### TASK GOAL
If a line of the data below contains the string "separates", count it, then state the total alone.

──────── MATERIAL PROVIDED

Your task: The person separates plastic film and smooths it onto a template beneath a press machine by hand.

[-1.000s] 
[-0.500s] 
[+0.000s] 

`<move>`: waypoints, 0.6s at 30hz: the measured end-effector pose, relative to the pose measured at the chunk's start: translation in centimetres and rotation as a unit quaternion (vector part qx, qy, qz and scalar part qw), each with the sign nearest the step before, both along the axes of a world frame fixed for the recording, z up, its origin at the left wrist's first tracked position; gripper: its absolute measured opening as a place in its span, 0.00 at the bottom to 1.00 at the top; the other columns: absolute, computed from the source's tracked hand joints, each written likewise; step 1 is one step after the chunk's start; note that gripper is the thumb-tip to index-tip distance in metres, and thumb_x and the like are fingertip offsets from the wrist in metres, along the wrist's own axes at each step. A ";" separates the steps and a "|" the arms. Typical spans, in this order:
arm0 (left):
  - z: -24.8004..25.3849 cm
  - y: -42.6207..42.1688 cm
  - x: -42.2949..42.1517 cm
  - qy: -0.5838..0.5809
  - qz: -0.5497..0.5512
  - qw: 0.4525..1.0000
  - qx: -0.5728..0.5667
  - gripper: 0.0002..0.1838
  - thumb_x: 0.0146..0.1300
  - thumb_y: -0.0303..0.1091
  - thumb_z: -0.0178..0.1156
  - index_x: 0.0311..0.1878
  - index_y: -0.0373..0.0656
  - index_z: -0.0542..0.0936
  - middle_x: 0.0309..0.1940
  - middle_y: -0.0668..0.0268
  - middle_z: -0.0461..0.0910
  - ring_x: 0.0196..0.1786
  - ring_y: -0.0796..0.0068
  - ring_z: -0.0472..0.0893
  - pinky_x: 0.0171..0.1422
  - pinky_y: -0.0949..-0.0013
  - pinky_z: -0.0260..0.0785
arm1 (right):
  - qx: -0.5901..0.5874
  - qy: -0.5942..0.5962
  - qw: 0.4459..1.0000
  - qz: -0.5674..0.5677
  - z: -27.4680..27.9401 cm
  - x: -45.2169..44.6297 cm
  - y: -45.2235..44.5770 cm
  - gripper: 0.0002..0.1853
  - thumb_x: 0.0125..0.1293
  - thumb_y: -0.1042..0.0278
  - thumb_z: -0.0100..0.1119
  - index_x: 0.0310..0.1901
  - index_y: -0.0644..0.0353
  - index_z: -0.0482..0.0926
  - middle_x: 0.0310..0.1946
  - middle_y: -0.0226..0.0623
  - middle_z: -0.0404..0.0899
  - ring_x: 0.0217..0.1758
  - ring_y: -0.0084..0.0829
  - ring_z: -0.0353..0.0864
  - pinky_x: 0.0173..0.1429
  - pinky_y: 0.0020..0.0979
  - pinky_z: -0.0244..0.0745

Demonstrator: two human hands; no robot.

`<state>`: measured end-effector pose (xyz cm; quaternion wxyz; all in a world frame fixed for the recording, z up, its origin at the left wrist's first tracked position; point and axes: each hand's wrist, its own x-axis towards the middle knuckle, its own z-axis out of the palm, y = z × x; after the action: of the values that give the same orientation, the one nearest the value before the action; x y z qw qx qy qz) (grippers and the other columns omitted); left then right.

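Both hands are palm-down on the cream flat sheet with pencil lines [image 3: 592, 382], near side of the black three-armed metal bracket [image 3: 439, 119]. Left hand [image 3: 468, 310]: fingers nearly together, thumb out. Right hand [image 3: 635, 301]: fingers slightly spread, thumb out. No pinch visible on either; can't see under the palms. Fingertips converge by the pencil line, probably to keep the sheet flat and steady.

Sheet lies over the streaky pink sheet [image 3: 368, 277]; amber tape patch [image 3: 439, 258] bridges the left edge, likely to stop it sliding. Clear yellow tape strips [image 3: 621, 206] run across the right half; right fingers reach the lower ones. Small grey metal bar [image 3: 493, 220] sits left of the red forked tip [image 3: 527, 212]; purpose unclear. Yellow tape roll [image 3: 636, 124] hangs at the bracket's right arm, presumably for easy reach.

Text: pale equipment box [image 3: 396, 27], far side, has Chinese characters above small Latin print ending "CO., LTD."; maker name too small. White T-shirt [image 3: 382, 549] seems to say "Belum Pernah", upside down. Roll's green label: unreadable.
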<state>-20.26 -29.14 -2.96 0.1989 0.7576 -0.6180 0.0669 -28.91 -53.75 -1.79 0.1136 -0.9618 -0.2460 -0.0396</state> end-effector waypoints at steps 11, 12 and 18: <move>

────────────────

### YOUR RESPONSE
2